In the listing below, find the line that contains "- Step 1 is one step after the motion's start" and the line that contains "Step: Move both". Quote both and every line between them, exactly, and nothing more.
INFORMATION SUPPLIED Start Marker
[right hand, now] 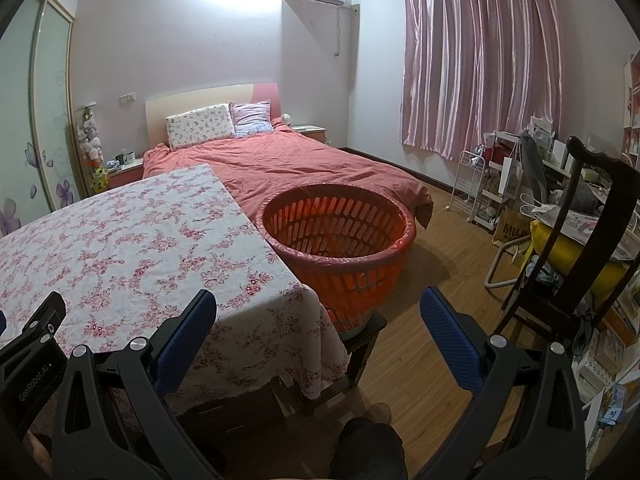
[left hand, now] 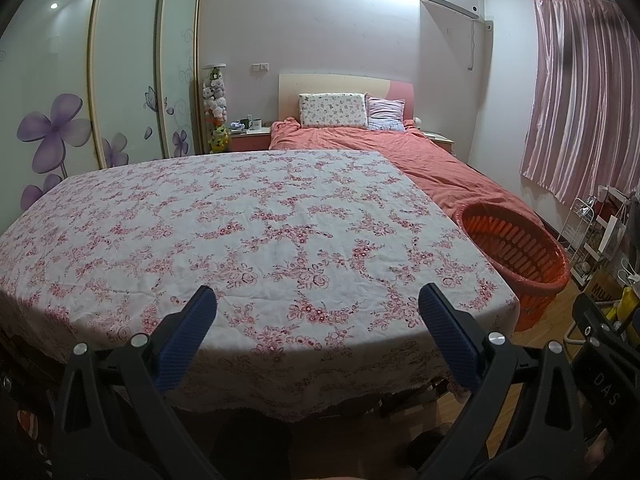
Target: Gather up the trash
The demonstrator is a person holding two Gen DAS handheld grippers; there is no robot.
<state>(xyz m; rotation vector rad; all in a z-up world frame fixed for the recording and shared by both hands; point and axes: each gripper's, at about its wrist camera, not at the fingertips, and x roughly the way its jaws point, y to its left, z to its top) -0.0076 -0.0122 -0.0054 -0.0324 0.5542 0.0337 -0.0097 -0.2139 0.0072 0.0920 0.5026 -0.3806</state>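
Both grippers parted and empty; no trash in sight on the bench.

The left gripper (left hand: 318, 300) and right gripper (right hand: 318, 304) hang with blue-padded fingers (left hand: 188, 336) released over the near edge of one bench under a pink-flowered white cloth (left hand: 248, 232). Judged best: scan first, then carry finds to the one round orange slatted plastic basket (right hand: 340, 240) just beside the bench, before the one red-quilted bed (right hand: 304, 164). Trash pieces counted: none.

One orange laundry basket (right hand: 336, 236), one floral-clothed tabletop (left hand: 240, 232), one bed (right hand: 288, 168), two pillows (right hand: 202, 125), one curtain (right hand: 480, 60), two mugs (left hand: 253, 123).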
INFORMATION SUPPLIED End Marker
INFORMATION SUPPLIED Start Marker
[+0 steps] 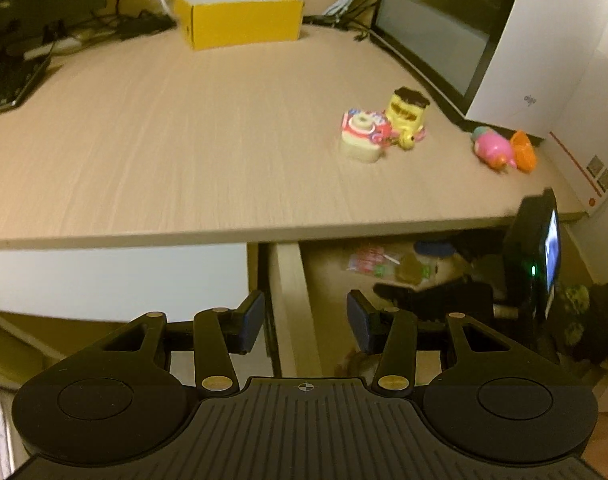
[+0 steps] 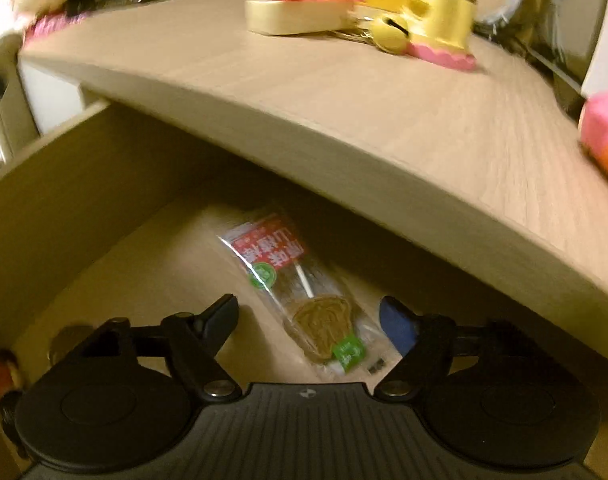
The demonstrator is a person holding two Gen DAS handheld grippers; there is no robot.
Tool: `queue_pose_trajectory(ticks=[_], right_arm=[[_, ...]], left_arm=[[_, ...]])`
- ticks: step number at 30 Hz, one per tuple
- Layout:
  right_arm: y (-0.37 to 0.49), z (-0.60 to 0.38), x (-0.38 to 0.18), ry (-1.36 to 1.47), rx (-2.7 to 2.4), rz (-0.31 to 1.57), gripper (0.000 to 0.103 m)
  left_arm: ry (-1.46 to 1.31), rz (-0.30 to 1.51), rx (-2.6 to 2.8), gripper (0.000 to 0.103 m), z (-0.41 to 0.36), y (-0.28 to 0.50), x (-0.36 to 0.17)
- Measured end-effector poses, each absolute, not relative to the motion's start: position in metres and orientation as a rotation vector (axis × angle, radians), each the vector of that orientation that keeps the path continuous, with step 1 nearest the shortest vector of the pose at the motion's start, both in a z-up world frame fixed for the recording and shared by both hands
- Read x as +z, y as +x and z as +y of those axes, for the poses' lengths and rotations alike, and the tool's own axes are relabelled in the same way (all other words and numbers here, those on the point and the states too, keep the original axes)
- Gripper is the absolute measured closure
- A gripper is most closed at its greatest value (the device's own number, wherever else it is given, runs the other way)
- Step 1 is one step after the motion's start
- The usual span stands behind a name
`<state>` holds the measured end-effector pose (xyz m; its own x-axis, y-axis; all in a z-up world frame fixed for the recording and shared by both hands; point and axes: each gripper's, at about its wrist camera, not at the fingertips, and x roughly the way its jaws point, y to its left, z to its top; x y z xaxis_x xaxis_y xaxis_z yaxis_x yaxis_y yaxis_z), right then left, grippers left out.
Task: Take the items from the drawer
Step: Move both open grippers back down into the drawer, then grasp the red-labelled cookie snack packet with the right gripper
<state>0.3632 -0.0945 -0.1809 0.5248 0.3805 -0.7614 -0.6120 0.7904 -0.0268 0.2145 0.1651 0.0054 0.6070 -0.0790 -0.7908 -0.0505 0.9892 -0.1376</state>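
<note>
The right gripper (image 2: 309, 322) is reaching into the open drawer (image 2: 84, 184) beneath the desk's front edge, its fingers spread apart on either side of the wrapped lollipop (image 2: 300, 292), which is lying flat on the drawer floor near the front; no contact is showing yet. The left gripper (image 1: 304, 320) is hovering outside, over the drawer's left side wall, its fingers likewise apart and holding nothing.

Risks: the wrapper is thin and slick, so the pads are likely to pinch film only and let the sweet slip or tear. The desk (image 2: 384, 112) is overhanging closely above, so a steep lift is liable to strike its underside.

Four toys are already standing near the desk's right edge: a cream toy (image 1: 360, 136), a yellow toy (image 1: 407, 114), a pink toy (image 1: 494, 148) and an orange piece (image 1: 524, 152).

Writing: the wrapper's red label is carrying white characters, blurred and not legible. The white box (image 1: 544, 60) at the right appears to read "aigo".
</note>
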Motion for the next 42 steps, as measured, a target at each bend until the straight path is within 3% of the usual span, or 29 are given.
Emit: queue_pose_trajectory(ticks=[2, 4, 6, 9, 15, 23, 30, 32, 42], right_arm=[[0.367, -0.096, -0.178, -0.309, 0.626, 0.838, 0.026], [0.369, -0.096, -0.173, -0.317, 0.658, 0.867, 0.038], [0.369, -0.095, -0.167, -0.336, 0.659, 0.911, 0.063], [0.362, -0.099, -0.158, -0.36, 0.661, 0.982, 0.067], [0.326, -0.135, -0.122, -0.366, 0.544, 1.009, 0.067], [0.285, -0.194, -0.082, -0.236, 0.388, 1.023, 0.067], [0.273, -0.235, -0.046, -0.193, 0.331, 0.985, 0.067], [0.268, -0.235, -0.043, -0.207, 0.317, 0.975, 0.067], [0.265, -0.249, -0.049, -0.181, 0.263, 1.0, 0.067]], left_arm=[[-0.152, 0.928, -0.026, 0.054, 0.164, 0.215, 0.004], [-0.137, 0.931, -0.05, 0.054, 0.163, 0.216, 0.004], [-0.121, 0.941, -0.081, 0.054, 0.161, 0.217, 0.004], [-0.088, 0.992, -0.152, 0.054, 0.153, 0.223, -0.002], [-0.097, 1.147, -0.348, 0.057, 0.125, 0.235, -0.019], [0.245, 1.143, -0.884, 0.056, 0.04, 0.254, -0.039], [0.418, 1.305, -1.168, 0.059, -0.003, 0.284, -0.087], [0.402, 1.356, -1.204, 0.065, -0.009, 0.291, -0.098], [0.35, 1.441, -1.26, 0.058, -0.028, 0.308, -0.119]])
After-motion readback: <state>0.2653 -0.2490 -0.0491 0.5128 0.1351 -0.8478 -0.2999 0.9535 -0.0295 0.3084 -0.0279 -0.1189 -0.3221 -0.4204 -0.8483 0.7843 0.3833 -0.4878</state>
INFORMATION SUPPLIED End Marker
RESPONSE FOR THIS EXERCISE
- Step 1 is one step after the motion's start
- The usual span stands behind a name
`<state>` holds the measured end-effector pose (xyz m; its own x-axis, y-axis; all in a z-up world frame fixed for the recording and shared by both hands; point and axes: each gripper's, at about its wrist camera, not at the fingertips, and x roughly the way its jaws point, y to its left, z to its top; x y z xaxis_x xaxis_y xaxis_z yaxis_x yaxis_y yaxis_z), right then left, grippers left out.
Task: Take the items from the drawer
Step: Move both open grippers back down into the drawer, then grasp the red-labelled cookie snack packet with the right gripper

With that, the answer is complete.